Le grand défi des fermes indépendantes
Chaque année, des fermes disparaissent au Québec. Celles qui restent ont de l’avenir, pour peu qu’elles misent sur l’action collective.
Chaque année, environ 200 fermes disparaissent au Québec, soit 2 000 en 10 ans. Celles qui restent n’ont cependant jamais généré autant de richesse; leurs recettes financières ont augmenté de 610 % en 20 ans. Plusieurs exploitations familiales indépendantes se démarquent par leur résilience, leur évolution et leur volonté de réussir dans un milieu de plus en plus compétitif.
À Saint-Hyacinthe, les huit membres de la famille Bousquet travaillent ensemble pour cultiver leurs 1 000 hectares et traverser les tempêtes. « Quand on est plusieurs, on profite des forces de chacun et on se motive à améliorer les rendements. Si l’un de nous a un accident, les autres absorbent une partie du travail et l’entreprise continue. Ça facilite l’accès au financement. C’est tout ça qui nous a permis de prendre de l’envergure », explique Laurent Bousquet.
Cette ferme spécialisée en production de grains a su évoluer pour réussir à rivaliser avec ses compétiteurs internationaux. D’autres exploitations oeuvrant dans les productions de masse, comme les élevages de porcs et de bouvillons, se sont développées de la même façon.
Plus diversifié
Malgré la présence des grandes entreprises, le paysage agricole se diversifie. Seulement en Montérégie, 210 nouvelles fermes ont vu le jour en 2016 et en 2017, et bon nombre d’entre elles se spécialisent dans des productions de créneau, comme le bio et les secteurs émergents. Signe des temps, Rémy, le fils de Laurent Bousquet, occupe une petite superficie des terres familiales pour y cultiver sans pesticides et pratiquement sans machinerie des varié- tés rares d’ail et de cerises de terre. Son modèle agricole est complètement inverse à celui de sa famille.
Des défis
Des entreprises se créent et réussissent, mais d’autres vivent des difficultés. L’agroéconomiste Michel Vaudreuil mentionne que si certains producteurs n’améliorent pas leur gestion et leur organisation du travail, « la relève ne voudra pas de [leur] ferme et elles disparaîtront ».
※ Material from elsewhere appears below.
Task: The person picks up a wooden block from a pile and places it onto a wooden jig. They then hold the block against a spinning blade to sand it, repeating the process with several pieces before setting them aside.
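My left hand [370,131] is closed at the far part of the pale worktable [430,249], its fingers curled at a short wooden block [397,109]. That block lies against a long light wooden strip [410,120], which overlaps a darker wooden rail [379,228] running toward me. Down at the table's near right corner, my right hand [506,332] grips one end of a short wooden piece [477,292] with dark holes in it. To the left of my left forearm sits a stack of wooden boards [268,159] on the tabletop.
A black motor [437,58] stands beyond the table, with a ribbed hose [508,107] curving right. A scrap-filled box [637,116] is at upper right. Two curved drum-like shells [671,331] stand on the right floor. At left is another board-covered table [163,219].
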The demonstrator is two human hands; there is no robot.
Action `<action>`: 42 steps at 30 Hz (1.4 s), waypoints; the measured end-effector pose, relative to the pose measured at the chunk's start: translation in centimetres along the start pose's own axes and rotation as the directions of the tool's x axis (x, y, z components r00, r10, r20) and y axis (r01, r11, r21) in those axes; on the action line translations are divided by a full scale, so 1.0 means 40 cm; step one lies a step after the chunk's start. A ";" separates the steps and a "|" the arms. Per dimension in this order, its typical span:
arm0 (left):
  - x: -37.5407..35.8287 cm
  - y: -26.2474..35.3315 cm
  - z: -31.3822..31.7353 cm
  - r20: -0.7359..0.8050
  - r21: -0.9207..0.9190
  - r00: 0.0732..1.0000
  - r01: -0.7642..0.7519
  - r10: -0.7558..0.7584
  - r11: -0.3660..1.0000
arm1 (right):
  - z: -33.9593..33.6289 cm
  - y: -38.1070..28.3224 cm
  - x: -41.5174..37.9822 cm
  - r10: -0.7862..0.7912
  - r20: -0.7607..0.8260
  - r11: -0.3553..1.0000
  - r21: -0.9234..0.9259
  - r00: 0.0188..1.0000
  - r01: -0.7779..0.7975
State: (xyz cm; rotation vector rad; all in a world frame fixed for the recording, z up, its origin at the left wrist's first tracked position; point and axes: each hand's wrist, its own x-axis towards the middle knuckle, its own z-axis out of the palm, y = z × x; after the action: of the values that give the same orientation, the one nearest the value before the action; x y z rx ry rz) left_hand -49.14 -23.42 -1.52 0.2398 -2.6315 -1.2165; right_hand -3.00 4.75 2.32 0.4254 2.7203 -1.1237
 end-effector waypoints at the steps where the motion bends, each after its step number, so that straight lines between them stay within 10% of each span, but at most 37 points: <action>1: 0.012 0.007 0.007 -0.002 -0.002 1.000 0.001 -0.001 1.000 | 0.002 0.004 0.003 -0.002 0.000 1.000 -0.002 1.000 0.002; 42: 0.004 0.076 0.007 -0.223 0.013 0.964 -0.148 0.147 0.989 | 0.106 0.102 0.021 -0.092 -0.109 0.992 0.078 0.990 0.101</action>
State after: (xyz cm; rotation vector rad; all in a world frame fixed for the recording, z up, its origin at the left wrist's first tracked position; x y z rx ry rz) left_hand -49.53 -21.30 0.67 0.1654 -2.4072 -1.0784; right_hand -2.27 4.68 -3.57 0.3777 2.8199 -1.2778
À Victoriaville, l’agroéconomiste Geoffroy Ménard affirme que la majorité des fermes maraîchères biologiques qu’il a analysées dégage un faible niveau de revenus, avec une rémunération moyenne de 9 $ l’heure, y compris pour les propriétaires. « Cette agriculture apporte beaucoup de bénéfices sociaux et économiques aux régions, mais elle rémunère mal ceux qui la pratiquent. Certains producteurs endurent des conditions de vie précaires », assure-t-il. Paradoxalement, cette faible rentabilité et la résilience qui caractérisent les fermes indépendantes de différentes tailles les protègent de l’arrivée des grandes corporations dans le milieu agricole.
La production sous intégration est toutefois en croissance au Québec. Fier défenseur de la ferme porcine indépendante, le producteur de porcs beauceron Cécilien Berthiaume estime que l’intégration se révèle la plus grande menace en raison d’un partage inéquitable de la richesse.
Coincée entre des géants
La ferme familiale indépendante est aussi coincée entre des géants de l’agroalimentaire, fruits de la concentration grandissante des fournisseurs d’intrants et des acheteurs. Une situation qui inquiète le directeur général de l’Union des producteurs agricoles (UPA), Charles-Félix Ross. « Ce sont de véritables oligopoles et monopoles. Le producteur fait quoi face à ça? » demande-t-il.
« La solution consiste à changer le rapport de force. Il faut que les agriculteurs de tout le Québec se voient comme un groupe, qu’ils prennent conscience qu’ils sont parmi les meilleurs au monde et que les fermes représentent le plus grand réseau de PME au Québec », plaide M. Ross.